STARTING WITH A CAMEL
A show and a tell about serendipity, or:
Wer schlecht sucht findet
Ralo Mayer
Preliminary recap, May 13th, 2019
This is a story about researching, and a research about storytelling, and it’s all about making sense of ourselves in the world through a phenomenon of accidental sagacity.
And it begins in Venice, somehow.
There are not many words about which we know exactly when they were created.
Serendipity, for instance, came into the world on January 28th, 1754, in a letter by Horace Walpole to his friend Horace Mann. Walpole had just made an accidental discovery in an old book about Venetian coats of arms. He called it “Serendipity, a very expressive word, which, as I have nothing better to tell you, I shall endeavour to explain to you (...) better by the derivation than by the definition.” He goes on to describe “a silly fairy tale”, The Three Princes of Serendip, a Persian story that had been published in Venice in 1557, in which the three princes find a mule by “accidental sagacity (for you must observe that no discovery of a thing you are looking for comes under this description)”.
And from the beginning everything is all wrong and mixed up. The princes didn’t find a mule, they found a camel. More importantly, they didn’t find it by serendipity at all. They found it by deduction and interpreting clues. It’s a detective story. So – that expressive new word about accidental sagacity emerged from an accident of fabulation.
~
I talked to a lot of people about serendipity. I used my magic arm and a microphone and some cards; here, on a station in the Reseacrh Pavilion, but also outside, in the courtyard, in cafés, lobbies, restaurants, on a mole. I recorded a lot of wind and rain, but there was also sunshine.
You told me stories about traveling and walking, and hearing the word the first time while sailing to Serendip (which is now called Sri Lanka), about meeting other people and falling in love. You told me it was part of your very inner fabric, and that you hate it. You told me fantastic stories about the origin of the word and that you refuse it because you never remember what it means. We tried to find translations in our languages and we tripped over the uneven floor and each other and sometimes got lost, like, in a good way.
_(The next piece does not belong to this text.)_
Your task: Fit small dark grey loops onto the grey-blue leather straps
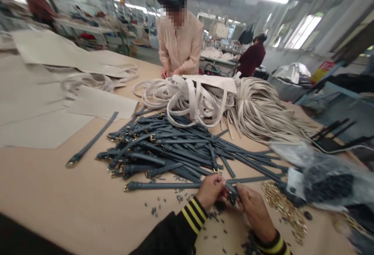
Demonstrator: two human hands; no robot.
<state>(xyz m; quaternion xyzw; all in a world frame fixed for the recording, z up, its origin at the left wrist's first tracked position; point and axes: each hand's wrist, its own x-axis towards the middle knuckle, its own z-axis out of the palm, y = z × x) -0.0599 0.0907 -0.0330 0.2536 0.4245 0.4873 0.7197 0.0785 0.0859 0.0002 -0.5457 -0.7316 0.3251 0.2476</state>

I laid the cards for you, printed on a Japanese device that I had found by serendipity myself, and you chose your card and perhaps you will not lose it.
To sum up my preliminary findings:
stories to make sense of the world, it mostly happens when traveling & moving, it’s like falling in love, with people & art & science, I always use “stumbling upon” which is just another word for tripping, & slapstick might be the hilarious idiot sibling of mostly serious and sometimes even smelly esoteric se-ren-di-pi-ty, some word to trip up on indeed. WER SCHLECHT SUCHT FINDET.